The computational bottleneck in aerospace engineering often stems from the immense complexity of high-fidelity simulations, where modeling a single jet engine or a hypersonic vehicle can involve millions of degrees of freedom. Traditionally, we have relied on linear reduced-order models to compress this data, but these flat approximations fail to capture the critical, moving physics of flight.
To overcome this rigid construction, our research leverages nonlinear dimensionality reduction to find the intrinsic, curved "manifolds" where the true physics lives. By employing quadratic manifolds, we allow the mathematical representation of the flow field to bend and stretch, capturing sharp gradients and high-frequency features with far fewer variables than traditional methods. This geometric flexibility ensures that the reduced model remains anchored to the underlying physical manifold, even as the system transitions through vastly different flight regimes. It transforms the way we approximate complex systems by recognizing that nature’s most interesting phenomena rarely follow a straight line.

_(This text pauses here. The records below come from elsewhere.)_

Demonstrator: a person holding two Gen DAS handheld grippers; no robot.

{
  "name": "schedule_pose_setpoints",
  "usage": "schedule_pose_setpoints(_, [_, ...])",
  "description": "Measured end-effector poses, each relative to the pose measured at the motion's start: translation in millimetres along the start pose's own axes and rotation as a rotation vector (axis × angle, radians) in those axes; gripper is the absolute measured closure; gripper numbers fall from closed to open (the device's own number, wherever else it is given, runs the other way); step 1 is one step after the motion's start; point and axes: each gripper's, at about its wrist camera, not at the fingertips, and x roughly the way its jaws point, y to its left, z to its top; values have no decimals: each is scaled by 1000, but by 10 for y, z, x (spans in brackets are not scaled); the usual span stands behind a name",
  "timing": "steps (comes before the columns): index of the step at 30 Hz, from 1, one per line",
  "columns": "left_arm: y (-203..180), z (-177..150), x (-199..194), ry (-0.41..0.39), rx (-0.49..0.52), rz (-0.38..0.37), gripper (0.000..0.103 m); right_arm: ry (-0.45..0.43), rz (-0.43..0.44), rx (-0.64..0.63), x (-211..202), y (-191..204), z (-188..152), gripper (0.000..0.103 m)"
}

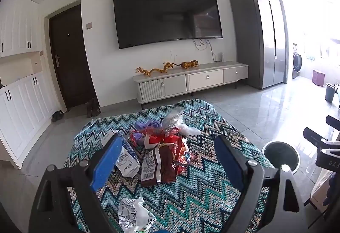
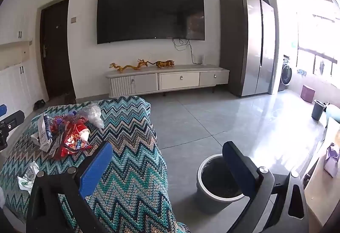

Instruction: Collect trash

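A pile of trash lies on a table covered with a zigzag cloth (image 1: 191, 194): a brown and red snack wrapper (image 1: 158, 167), a white and blue carton (image 1: 127, 162), clear plastic (image 1: 176, 118) and a crumpled white wrapper (image 1: 133, 214) nearer me. My left gripper (image 1: 167, 148) is open and empty, its jaws either side of the pile just above it. My right gripper (image 2: 167, 154) is open and empty, over the table's right edge. The pile (image 2: 70, 135) shows to its left. A grey trash bin (image 2: 216, 184) lined with a black bag stands on the floor below its right finger (image 2: 238, 167).
The bin also shows in the left wrist view (image 1: 280, 154), right of the table. A TV cabinet (image 2: 170, 80), fridge (image 2: 250, 42) and a second small bin (image 2: 317, 108) stand across the tiled floor. A counter with a purple object (image 2: 332, 160) is at far right.
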Motion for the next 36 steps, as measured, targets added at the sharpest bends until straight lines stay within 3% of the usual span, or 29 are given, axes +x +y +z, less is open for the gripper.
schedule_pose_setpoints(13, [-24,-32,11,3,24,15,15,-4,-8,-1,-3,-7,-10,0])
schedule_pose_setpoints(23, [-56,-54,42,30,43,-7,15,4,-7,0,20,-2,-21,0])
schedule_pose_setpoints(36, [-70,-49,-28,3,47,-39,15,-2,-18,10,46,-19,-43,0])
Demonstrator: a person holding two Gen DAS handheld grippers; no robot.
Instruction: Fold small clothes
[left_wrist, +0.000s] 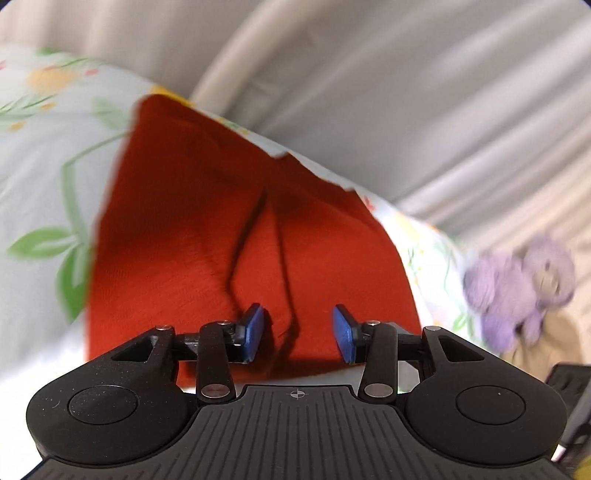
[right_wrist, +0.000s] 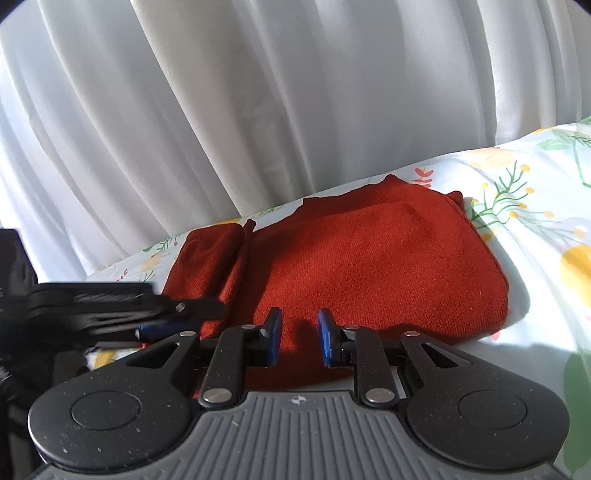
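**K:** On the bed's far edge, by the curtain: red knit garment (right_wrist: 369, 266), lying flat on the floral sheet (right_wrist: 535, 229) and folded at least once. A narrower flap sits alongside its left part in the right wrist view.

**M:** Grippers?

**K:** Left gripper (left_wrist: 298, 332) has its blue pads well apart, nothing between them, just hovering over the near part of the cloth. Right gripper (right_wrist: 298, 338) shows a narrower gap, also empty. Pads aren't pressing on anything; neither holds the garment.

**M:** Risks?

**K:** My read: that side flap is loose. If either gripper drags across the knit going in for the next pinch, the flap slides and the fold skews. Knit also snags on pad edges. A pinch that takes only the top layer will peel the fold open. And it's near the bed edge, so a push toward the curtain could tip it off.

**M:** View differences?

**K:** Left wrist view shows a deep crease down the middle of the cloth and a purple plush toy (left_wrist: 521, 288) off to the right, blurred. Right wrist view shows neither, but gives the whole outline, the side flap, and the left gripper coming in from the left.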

Building on this nonlinear foundation, we utilize dynamic subspace approximations in which the basis vectors are no longer static. Instead of forcing the simulation to occur within a frozen coordinate system, we allow the "mathematical scaffold" to evolve in time alongside the physical solution. This time-dependent approach allows the reduced-order model to "track" the action as it moves through the domain, much like a camera lens that pivots to keep a high-speed projectile in perfect focus. By integrating these evolving bases with rigorous data-driven learning, we enable the creation of ROMs capable of providing the real-time predictive power of a supercomputer directly on flight hardware.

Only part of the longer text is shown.